Even in Paradise, there were people who felt that a police chief who would authorize a “sting” operation on a barroom football pool must have been a graduate of the Barney Fife School of Law Enforcement, so it seemed obvious that Fierro has made an enemy. Who had Fierro pissed off?
“I can’t imagine,” he answered, raising his voice to make himself heard above the hubbub. “I try to get along with everyone. My folks were in business up here in Paradise for a long time, and I’ve been running a bar for seven years, and I haven’t had trouble with anyone. Some of my customers think it might have been one of my competitors.”
He smiled, wryly.
“I know of at least three other bars that are running football pools. We do it for our customers. It brings in foot traffic. People come in to check their numbers; they buy a beer. It’s kind of a service. We don’t make any money on the pool itself. I don’t let my bartenders buy squares, and I don’t, either.
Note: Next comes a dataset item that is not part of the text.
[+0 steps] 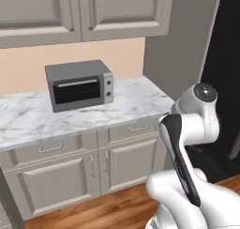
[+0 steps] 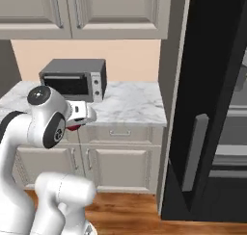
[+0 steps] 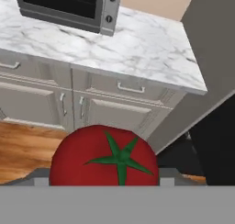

“I know these kinds of pools are against the law, but betting on the Super Bowl is going on everywhere. Three undercover cops were assigned to this, and the day I was cited, three kids got beat up in this community, and I don’t know if busting my Super Bowl pool was the best use of time and resources.”
On the night the citation was issued, Fierro was home with his wife. One of his bartenders called to tell him the police were there. “I came down to the bar,” he said. “They were very nice about it, very professional. They issued the citation, and I went back home.
“This is a small town,” Fierro said, “so my bartender had recognized two of the cops who tried to buy slots in the pool [as part of the sting], but he didn’t know the third guy.”
Fierro has spoken with an attorney, but he has not yet decided if he’s going to fight the citation in court.
Chief Chris Buzzard of the Paradise Police Department insists that he is obliged to respond to complaints from citizens.
“This originated with a complaint we received, and it was detailed,” Buzzard said. “And that activity wasn’t confined to betting on the Super Bowl. It had been going on throughout the football season. [The Department of Alcoholic Beverage Control] said they were interested in working with us on this case. It was out in plain sight. The bar owner clearly knew it was illegal because the bartender took the undercover officer into the back room to conduct the transaction, and once the officer identified himself the citation was issued. The Canteena is an ABC-licensed facility. There are clear guidelines that come with that license.”
Chief Buzzard doesn’t deny that gambling is common in bars, but he brushes aside the idea that selective law enforcement may have been at work to single out one bar for something that is so widely practiced.
“Gambling is illegal,” Buzzard said, “just as serving alcohol to minors is illegal. So, there may be action from ABC as to the bar’s license. These are both criminal and administrative offenses. There were no complaints about any other facility. We don’t go into homes, and we don’t raid betting that’s going on between individuals. Bar betting may be common elsewhere, but I can only concern myself with what goes on in Paradise, and we acted on a complaint. It’s also illegal for individuals to participate in these pools, and we have evidence of the people who participated, but we’re not going after them.”
As to the $2,000 the police confiscated, those bettors can all chalk up their losses to experience because they’re not going to see that money again.
“If the case goes to trial, the judge will decide what happens to that money,” Buzzard said.